これでどういうものかこれで分かったのだろう、ガーフィエッタは目を見開いている。
「この革鞄、偉大な賢者の大鞄なのですか!?」
そして、席から立ち上がりながら、大声で驚きを表してくれた。
テグスたちが口に指を当てて静かにするように伝えると、ガーフィエッタは恥じ入るように座りなおした。
「そ、それで、この鞄はどのように入手されたので?」
「《火炎竜》を倒した照明だって、言いましたよね?」
テグスははぐらかし気味に答えたが、ガーフィエッタには入手方法が伝わったようだ。
「つまり、《火炎竜》を倒さないと手に入らないと?」
「素材を取らずに魔石化しないと、この鞄のある場所にはいけないみたいですよ」
「……《探訪者ギルド》へ、売っていただくわけには参りませんか?」
「駄目です」
ガーフィエッタはハウリナたちに目を向けるが、一様に首を横に振られてしまう。
「これほどの価値ある宝なのですから、仕方がないですよね。まったく、なんて内緒話をしてくれたんですか」
「この話がどこかに漏れていて、僕たちが襲われたら、ガーフィエッタさんに聞けば犯人が分かりますからね」
「私自身は、《火炎竜》を倒せる《探訪者》と敵対する気はありませんよ。それにテグスさんには、長年の知り合いだから許してほしいといった泣き落としは、通用しそうにありませんし」
「もしガーフィエッタさんが犯人だったら、知り合いなので苦しまないよう即死させてあげますね」
「……その慈悲深い提案に、こちらの背筋が寒くなりましたよ」
ガーフィエッタは少しだけ冷や汗を額に浮かばせると、努めて微笑みながら話題を変え始めた。
「それでですね。この鞄を資料と照会し、テグスさんたちが《火炎竜》を倒し《大迷宮》を攻略なされたと認められたら、《黄金証》を授与したく思います。その際、《探訪者ギルド》の本部としましては、盛大に式典を行いたいと思っているのですが。大丈夫でしょうか?」
テグスは間を置かずに、首を横に振る。
「大丈夫じゃありませんよ。僕らはビュグジーさんたちのように、《火炎竜》の頭を持ってきたわけじゃないんですから。どうやって倒したことを、式典の見学者に照明するんですか?」
「この鞄――を見せるのは、駄目なのですよね」
「なんのために、ここで内緒話をしていると思っているんですか。それに僕らとしては目立ちたくないので、式典はやらずに《黄金証》だけ下さい」
「理由は分かりましたが、一番上の上司に話を通さないといけませんので、少々お待ちください。はぁ~、どう報告書を作ったものやら……」
最後に消え入るような呟きを入れながら、ガーフィエッタは席を立ち、部屋の外へ出た。
少しして、建物内のどこからか、ほんの短い間だけ戦う音が聞こえてきた。
それからややあり、疲れた顔のガーフィエッタが戻ってきた。
「お待たせしました。《火炎竜》討伐の照明確認が取れ、上司の許可も得ましたので、この場で《黄金証》をお渡しいたしますね」
「なんか変な音が聞こえましたけど、どうかしたんですか?」
「ええ。ビュグジーさんたちのときを引き合いにして、テグスさんたちが騙っていると上司が言い張ったもので、お話し合いを少々。最終的には、地面に額を擦りつかせて、納得していただきましたよ。まったく、何時までも若い気でいるのですから困ったものです」
『地面に額をこすりつけて』ではないところに、ガーフィエッタとその上司の物理的な力関係が透けて見えた。
テグスたちは返事をするのを避け、苦笑いで誤魔化す。
ガーフィエッタはその後も少し上司の愚痴を言ってから、テグスたちに一枚ずつ黄金色の小さな板を差し出した。

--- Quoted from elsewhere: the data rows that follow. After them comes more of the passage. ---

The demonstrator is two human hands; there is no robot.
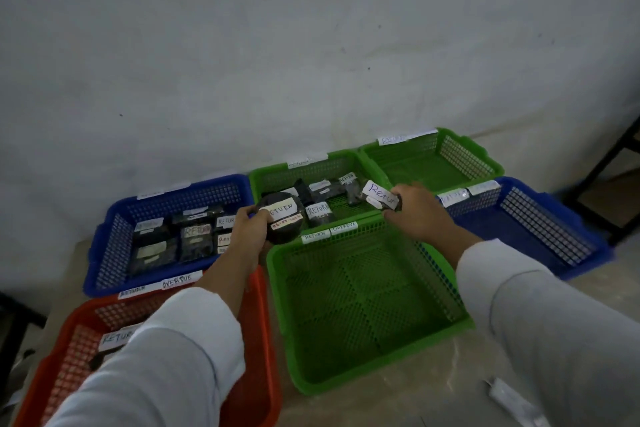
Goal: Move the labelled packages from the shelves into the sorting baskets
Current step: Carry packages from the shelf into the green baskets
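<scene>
Left hand (251, 225) grips a round black package labelled RETURN (282, 217) and right hand (414, 210) pinches a small black labelled package (382, 198), both above the middle green plastic basket (273, 177), probably for dropping in.

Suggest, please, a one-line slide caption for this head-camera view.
Left hand holds a round RETURN package, right hand a smaller one, over the middle green basket.

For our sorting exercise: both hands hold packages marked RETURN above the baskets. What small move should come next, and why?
Probably lower the round package in the left hand into the middle green basket: it hangs at that rim, and RETURN packages already lie inside.
</scene>
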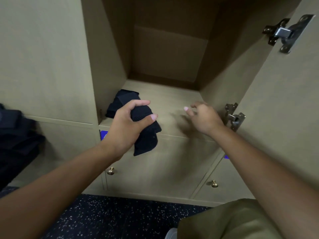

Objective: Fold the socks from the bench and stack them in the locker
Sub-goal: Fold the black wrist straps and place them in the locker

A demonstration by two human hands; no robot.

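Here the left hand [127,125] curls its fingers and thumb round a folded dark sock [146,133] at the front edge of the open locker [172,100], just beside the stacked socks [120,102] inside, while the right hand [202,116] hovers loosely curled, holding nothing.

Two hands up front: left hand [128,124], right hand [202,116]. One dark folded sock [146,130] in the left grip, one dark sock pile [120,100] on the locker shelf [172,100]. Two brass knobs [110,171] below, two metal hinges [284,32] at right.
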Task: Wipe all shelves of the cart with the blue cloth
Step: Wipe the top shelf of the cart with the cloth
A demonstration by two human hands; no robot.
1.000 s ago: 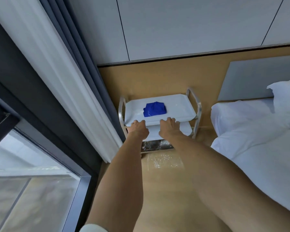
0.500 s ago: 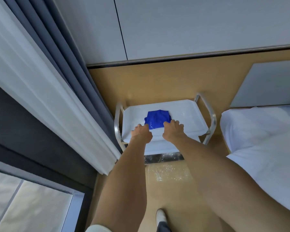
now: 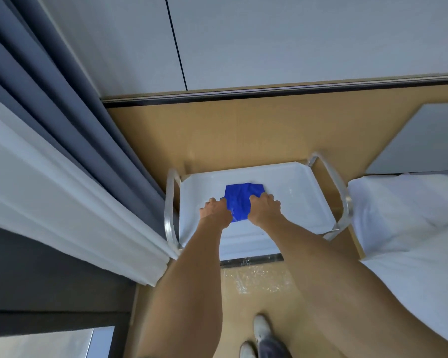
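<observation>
A white cart with a chrome frame stands against the wall; its top shelf [image 3: 298,200] is a shallow white tray. The crumpled blue cloth [image 3: 239,201] lies near the middle of that shelf. My left hand [image 3: 216,213] has its fingers curled on the cloth's left edge. My right hand [image 3: 263,209] curls over the cloth's right edge. Both hands hold the cloth down on the tray. Below the front rim a strip of the lower shelf [image 3: 246,245] shows; the rest of the cart is hidden under the top tray.
A bed with white bedding [image 3: 411,241] lies close on the right of the cart. White and grey curtains [image 3: 62,177] hang on the left, almost touching the cart frame. My shoes [image 3: 260,332] stand on the wooden floor in front.
I have stepped closer, so the cart now sits lower and larger in view. Both hands moved from the shelf's front rim forward onto the two sides of the blue cloth.
</observation>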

それは上部に一つ穴が空いている、指二本を合わせた長方形だ。
表の上半分には、《迷宮都市》を造ったといわれる五柱の神の印が一つずつ、下半分には後ろ首に剣を刺されて倒れ伏す竜の図柄がある。
裏面には、円と四角形と七角形を組み合わせた図と、テグスたちそれぞれの名前と生年月日が彫られていた。

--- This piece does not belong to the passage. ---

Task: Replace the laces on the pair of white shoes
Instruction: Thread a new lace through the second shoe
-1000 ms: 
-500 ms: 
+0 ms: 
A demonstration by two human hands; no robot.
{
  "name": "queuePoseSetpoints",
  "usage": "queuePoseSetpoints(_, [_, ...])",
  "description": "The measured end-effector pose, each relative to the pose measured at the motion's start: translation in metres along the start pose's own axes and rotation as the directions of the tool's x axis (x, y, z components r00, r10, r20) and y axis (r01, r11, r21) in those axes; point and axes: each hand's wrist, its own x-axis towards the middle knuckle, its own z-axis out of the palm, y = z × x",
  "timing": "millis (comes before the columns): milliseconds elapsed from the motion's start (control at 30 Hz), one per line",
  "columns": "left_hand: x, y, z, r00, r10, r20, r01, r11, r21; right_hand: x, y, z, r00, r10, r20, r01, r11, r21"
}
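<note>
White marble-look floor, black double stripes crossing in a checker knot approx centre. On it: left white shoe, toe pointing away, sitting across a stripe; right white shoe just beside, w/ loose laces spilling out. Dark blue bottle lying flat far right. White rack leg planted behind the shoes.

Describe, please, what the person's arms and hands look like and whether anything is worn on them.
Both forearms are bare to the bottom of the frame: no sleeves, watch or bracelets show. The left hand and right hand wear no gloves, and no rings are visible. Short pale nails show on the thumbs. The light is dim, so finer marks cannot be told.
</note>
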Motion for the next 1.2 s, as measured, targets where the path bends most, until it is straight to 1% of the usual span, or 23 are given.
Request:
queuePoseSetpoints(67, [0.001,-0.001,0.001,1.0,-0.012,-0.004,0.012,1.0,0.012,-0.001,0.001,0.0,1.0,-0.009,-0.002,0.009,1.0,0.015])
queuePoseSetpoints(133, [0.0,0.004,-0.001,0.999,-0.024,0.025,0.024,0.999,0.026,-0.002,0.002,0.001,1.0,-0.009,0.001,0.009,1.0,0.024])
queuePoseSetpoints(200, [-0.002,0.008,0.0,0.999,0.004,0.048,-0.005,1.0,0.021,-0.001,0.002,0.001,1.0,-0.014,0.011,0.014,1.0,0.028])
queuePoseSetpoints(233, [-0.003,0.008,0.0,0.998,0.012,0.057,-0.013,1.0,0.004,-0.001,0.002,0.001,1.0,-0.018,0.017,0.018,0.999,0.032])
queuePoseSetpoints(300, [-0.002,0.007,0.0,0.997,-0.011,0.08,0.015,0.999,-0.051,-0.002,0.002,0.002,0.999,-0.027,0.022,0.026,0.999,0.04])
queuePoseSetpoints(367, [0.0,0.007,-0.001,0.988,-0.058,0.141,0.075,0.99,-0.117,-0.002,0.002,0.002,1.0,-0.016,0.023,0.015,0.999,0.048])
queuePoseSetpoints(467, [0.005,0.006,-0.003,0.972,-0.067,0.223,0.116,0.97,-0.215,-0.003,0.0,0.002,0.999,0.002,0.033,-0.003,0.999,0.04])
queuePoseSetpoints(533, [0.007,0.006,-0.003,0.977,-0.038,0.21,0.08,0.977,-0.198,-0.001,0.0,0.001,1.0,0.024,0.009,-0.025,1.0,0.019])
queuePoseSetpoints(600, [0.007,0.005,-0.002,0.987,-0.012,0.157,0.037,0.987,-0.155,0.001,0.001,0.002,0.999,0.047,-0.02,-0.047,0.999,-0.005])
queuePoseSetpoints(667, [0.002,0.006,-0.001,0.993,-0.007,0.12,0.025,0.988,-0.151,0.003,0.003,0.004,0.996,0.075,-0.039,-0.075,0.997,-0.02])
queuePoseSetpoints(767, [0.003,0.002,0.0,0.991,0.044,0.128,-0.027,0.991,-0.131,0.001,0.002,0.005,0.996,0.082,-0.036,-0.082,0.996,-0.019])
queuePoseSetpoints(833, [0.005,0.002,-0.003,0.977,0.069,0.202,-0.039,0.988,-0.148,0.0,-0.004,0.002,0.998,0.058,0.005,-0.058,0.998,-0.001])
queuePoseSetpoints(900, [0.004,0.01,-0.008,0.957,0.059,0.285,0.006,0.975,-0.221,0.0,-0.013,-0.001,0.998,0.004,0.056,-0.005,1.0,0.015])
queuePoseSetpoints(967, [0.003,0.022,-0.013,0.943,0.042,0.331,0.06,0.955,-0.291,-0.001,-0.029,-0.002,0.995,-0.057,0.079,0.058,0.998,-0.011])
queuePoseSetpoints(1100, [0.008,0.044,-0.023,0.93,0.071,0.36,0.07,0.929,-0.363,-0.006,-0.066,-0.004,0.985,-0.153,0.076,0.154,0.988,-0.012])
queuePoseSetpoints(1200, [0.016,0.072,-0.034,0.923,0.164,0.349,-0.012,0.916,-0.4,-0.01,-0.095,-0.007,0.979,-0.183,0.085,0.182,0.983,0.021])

「その《黄金証》は、他の国にある《迷宮》の管理組織でも身分証として通用します。その特性上、当本部に預けたお金や物は裏に記載いたしませんし、悪用なされると当本部の信用問題に関わりますので、ご留意ください」
身分証と言っていたが、アンヘイラの《黄金証》の裏面にある名前と生年月日は、偽造したときと同じものが彫られていた。
それを見て、テグスは良いのかなと思ったが、変に話がこじれるのも困るので言わないでおいた。

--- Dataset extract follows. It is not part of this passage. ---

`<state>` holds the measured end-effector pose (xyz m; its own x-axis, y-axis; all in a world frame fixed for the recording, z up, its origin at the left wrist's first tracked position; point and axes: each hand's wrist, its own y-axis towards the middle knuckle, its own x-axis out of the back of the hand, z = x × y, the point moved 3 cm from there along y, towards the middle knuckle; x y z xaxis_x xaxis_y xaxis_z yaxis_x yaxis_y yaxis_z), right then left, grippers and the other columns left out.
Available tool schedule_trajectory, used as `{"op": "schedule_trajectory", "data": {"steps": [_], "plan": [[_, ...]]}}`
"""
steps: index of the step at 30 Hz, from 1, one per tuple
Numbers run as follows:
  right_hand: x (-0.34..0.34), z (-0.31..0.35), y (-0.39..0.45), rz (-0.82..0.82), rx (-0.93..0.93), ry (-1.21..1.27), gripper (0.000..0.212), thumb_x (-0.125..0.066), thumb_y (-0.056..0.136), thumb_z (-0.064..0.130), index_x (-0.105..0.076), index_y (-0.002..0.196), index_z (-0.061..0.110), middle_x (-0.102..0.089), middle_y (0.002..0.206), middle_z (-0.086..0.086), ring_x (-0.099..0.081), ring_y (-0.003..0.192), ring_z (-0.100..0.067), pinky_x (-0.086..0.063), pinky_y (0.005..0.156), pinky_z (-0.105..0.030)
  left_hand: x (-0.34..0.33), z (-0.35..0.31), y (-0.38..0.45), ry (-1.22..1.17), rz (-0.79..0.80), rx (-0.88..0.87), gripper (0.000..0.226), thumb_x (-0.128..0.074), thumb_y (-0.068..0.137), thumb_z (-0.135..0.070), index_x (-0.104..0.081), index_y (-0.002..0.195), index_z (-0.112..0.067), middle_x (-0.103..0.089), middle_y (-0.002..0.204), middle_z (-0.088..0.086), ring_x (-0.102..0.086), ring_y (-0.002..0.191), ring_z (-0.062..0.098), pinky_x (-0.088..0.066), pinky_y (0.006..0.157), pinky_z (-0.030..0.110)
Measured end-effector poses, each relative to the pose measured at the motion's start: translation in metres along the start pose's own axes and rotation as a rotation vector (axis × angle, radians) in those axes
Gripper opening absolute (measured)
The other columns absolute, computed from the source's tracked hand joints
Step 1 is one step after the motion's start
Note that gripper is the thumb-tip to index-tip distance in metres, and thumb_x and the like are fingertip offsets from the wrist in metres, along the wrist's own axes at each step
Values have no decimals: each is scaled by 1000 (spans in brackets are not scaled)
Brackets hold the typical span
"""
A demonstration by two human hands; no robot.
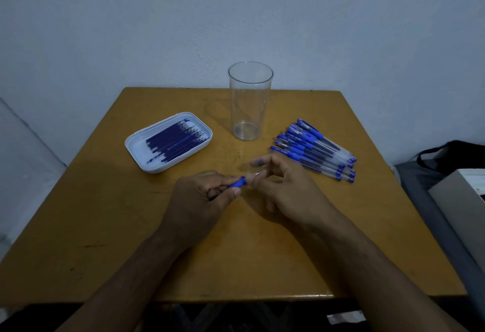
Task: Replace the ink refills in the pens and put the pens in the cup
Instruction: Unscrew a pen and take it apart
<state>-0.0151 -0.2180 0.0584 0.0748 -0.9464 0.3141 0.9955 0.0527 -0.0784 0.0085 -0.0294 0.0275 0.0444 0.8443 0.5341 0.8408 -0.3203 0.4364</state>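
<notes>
Two hands meet over the middle of the table (105, 239), nearest to the viewer, with one pen (237, 183) between them. The left hand (202, 200), coming in from about seven o'clock, has its fingers curled round the blue grip end, thumb pressed on top, probably to keep that half from turning. The right hand (286, 189), reaching in from five o'clock, pinches the clear end of the pen with thumb and fingertips; its forefinger lifts away toward twelve o'clock and looks blurred. Held end against end like this, the pen is most likely being twisted apart or screwed back together, though which of the two I cannot tell, and no refill shows between the hands.

Farther out, at ten o'clock from the hands, a white tray (136, 147) holds a row of dark refills (173, 140) laid side by side, within easy reach of the left hand. At two o'clock, just beyond the right hand, a pile of capped blue pens (315, 147) lies fanned on the wood, on the side of the hand that would pick them.

Farthest, at twelve o'clock near the back edge, stands a tall clear cup (249, 100), upright with nothing in it, so by my reckoning no pen has been finished yet
</notes>
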Motion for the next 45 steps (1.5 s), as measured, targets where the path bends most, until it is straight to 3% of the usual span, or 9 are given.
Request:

テグスたちが《黄金証》の観察を終えて仕舞うのを待ってから、ガーフィエッタは口を開く。
「それで、これからテグスさんたちはどうなさるので?」
「特にまだ予定は決めてませんけど、とりあえずレアデールさんに報告しに孤児院に行きます」
「そうですか。とりあえず当本部の意向としましては、ビュグジーさんたちが《迷宮都市》から去ってしまわれたので、テグスさんたちには残って《大迷宮》の《魔物》の素材を集め続けて欲しいと思っていると、知っておいて下さい」
「ビュグジーさんたちは、もう立ち去っちゃったんですか?」
「はい。一巡月ほど前に、《火炎竜》を素材として武器防具を携えて。そのときもまた《探訪者ギルド》が総出となって、盛大に催しを行いました」
テグスはビュグジーたちなら喜んで見送られただろうなと思いながら、自分だったら嫌だなと思った。
ハウリナたちも、見ず知らずの人たちに祝われたり、目立つのは嫌なのだろう、苦い薬を口に含んだような顔をするのだった。